**Assignment:** In how many lines of the listing does the word "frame" appear? Reply with the number only.

--- Given material Enclosed Below ---

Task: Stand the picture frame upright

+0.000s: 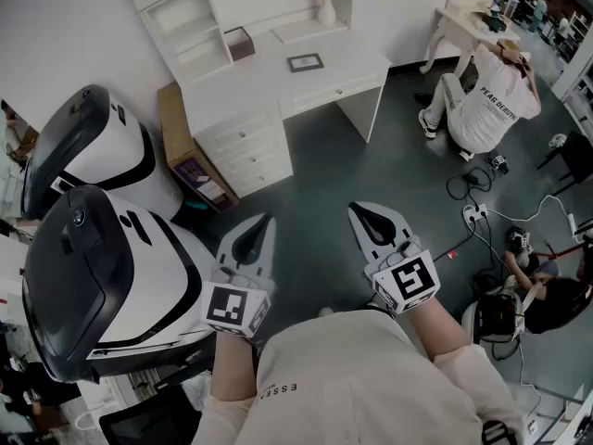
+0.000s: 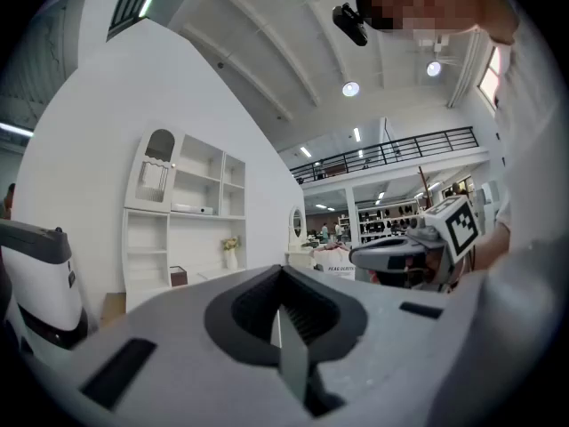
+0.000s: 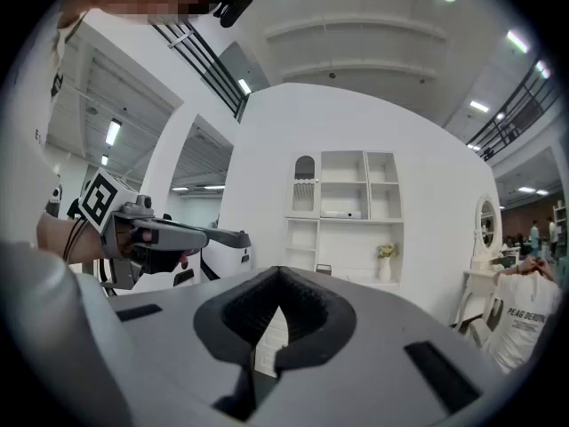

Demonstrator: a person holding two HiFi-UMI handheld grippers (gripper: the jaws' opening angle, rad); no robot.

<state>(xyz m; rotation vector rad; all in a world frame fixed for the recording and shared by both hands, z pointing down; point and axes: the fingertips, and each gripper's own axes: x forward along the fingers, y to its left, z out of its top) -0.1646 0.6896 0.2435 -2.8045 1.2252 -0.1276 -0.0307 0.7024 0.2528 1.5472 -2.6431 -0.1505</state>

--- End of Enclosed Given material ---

**Answer to this problem:** 2